With the material below, print exactly the lines between the line holding "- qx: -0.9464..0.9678" and the line holding "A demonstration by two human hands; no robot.", inclusive. Add nothing else.

_RECORDED DATA_
———
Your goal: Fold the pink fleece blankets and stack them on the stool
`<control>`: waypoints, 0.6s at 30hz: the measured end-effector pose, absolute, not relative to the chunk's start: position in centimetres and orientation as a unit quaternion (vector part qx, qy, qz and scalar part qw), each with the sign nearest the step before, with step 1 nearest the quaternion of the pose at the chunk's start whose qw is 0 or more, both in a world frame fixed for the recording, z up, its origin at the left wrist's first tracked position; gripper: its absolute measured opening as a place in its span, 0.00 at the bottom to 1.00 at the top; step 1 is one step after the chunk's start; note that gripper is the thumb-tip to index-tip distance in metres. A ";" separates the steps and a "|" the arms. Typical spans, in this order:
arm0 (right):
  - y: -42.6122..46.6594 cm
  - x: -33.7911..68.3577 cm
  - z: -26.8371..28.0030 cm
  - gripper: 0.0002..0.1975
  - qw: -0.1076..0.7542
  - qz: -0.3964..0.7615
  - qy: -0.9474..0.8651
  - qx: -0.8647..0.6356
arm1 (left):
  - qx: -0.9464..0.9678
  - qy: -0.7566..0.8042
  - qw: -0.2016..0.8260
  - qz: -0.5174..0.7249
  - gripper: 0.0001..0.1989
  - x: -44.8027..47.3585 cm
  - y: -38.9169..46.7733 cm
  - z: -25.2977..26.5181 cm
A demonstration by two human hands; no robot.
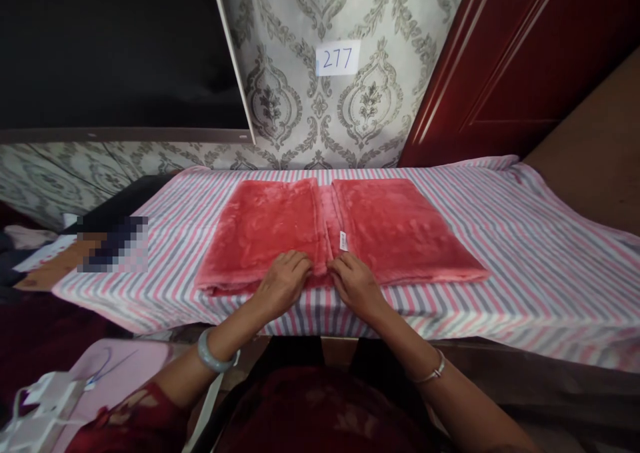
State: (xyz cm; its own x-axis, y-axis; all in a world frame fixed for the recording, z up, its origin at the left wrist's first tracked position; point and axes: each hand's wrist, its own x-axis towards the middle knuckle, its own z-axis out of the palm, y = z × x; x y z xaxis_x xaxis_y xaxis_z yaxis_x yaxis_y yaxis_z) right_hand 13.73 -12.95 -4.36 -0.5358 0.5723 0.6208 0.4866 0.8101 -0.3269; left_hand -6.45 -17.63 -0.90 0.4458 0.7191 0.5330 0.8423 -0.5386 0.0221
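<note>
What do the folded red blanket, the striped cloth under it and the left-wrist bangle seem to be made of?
Red blanket: probably plush synthetic fleece; soft sheen and a fuzzy nap.
Striped cloth: thin fabric, perhaps cotton; matte, with loose folds.
Bangle: perhaps polished stone such as jade, or glass; pale and smooth-looking.
</note>
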 end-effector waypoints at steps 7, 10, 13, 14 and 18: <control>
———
_WRITTEN RESPONSE_
  - qx: -0.9464..0.9678
  - qy: -0.7566..0.8042
  - qw: -0.2016..0.8260
  - qz: -0.5174..0.7249
  - gripper: 0.0001..0.1989
  - x: -44.8027..47.3585 cm
  - y: -38.9169..46.7733 cm
  - z: -25.2977..26.5181 cm
A demonstration by two human hands; no robot.

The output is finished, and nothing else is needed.